A recent multicenter study reported increased levels of CHIT1 in cerebrospinal fluid of both early and late symptomatic ALS patients, reflecting microglial activation; therefore, CHIT1 may be recommended as a potential differential marker for ALS for diagnosis and immune-modulatory therapeutic interventions [122], [123], [124].
Neuromyelitis optica (NMO) is a severe demyelinating autoimmune inflammatory process of the eye nerves (optic neuritis) and the spinal cord (myelitis) [125]. Increased CSF (but not serum) chitinase levels were reported in patients with NMO and relapsing-remitting multiple sclerosis compared with healthy controls and patients with secondary progressive multiple sclerosis and other inflammatory neurological diseases. YKL-40 is a biomarker for NMO spectrum disorders severity and a potential target for its treatment [126].

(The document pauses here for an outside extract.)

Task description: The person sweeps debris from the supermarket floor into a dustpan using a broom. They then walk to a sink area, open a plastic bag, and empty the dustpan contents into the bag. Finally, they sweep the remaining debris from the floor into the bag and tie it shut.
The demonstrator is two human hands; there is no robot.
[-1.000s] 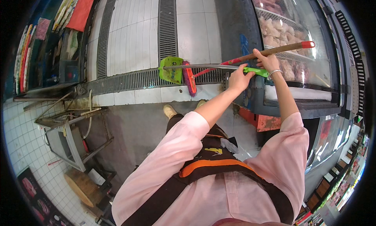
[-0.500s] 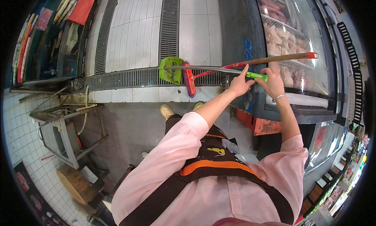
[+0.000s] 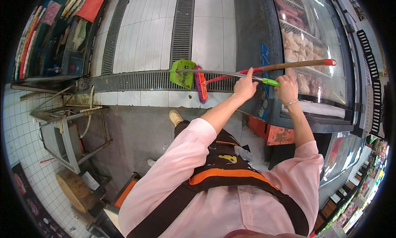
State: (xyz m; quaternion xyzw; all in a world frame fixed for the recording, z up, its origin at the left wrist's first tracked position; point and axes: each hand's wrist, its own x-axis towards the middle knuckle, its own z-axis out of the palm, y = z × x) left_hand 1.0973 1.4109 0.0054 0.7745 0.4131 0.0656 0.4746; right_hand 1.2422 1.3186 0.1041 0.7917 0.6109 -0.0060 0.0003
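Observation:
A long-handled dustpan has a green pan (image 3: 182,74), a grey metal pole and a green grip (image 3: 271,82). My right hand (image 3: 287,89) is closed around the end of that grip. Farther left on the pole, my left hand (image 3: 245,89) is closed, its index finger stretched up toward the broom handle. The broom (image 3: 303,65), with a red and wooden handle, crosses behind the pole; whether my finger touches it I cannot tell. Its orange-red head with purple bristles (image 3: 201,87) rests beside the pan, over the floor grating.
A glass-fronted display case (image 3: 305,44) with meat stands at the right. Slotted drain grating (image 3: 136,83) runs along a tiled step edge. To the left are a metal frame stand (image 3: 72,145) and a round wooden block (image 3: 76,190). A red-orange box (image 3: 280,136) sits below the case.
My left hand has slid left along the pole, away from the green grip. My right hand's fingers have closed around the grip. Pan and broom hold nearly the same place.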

Multiple sclerosis (MS) is a disease that include axonal injury and loss in the central nervous system, where useful markers are neurofilaments (light and heavy chains), CLPs, soluble surface markers of innate immunity, and oligoclonal immunoglobulin M antibodies [127,128]. The YKL-40 levels were higher at the beginning of the disease and in the clinically isolated syndrome (CIS) group than in the MS group, although they were not involved in the progression to clinically definite MS [129].

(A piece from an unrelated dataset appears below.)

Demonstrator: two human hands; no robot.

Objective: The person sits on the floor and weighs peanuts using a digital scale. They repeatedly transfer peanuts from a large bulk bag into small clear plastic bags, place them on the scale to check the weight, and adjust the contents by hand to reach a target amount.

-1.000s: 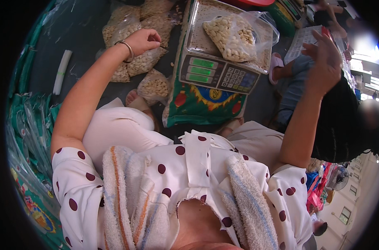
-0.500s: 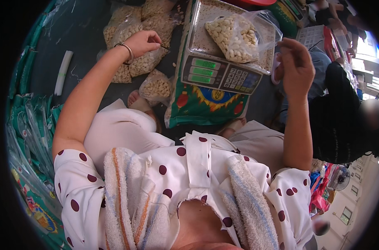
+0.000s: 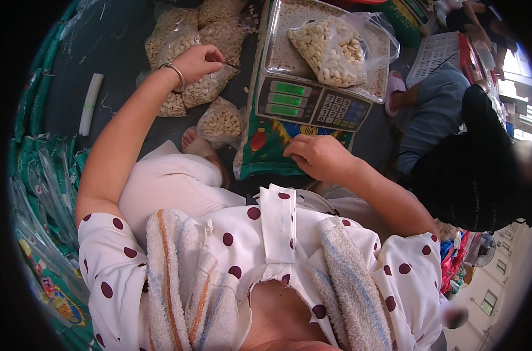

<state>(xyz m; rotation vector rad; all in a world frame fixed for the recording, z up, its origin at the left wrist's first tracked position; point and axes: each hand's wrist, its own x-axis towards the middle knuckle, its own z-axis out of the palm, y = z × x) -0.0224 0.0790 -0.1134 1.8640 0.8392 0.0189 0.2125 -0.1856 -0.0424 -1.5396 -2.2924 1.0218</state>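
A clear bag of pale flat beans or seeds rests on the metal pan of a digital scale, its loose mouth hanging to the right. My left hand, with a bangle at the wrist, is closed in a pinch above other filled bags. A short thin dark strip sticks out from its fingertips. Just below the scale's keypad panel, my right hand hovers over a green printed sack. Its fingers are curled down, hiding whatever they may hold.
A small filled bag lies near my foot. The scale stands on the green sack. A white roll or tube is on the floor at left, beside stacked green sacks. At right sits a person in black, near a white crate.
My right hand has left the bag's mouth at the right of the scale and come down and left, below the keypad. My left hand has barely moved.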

CSF levels of YKL-40 and the transcription factor involved in immune cell activity, HoxB3, appear to predict CIS to MS conversion [130]. Dysregulation of TNF and TNF-receptors 1/2 pathways with their associated patterns encompassing high levels of YKL-40, associates with specific clinical/MRI profiles and can be identified at a very early stage in MS patients, at the time of diagnosis, contributing to the prediction of the disease outcome [131]. A potential role of YKL-40 as therapeutic target in MS patients was suggested by an early work showing its neurotoxic effect in vitro [132].
Indeed, chitin accumulates in a lot of tissues and may be particularly toxic to neurons as in with Alzheimer’s disease (AD) [133] a severe neurodegenerative disease. In particular, CSF CHIT1 and YKL-40 levels are increased in individuals with frontotemporal dementia (FTD) syndromes, due to AD pathology [134]. There is growing evidence that chronic neuroinflammation plays a role in FTD. Late-onset AD patients showed significantly higher expression levels of CHIT1 in comparison with healthy subjects suggesting that an immuno-activation of microglia in amyloid plaque pathology [135]. The putative microglial marker CSF CHIT1 might be useful for the identification of distinct subgroups of patients, and for the development and implementation of drugs targeting microglial pathology [136]. It has been shown that among asymptomatic AD individuals, neuroinflammation (expressed by higher CSF YKL-40) is associated with neural damage [137].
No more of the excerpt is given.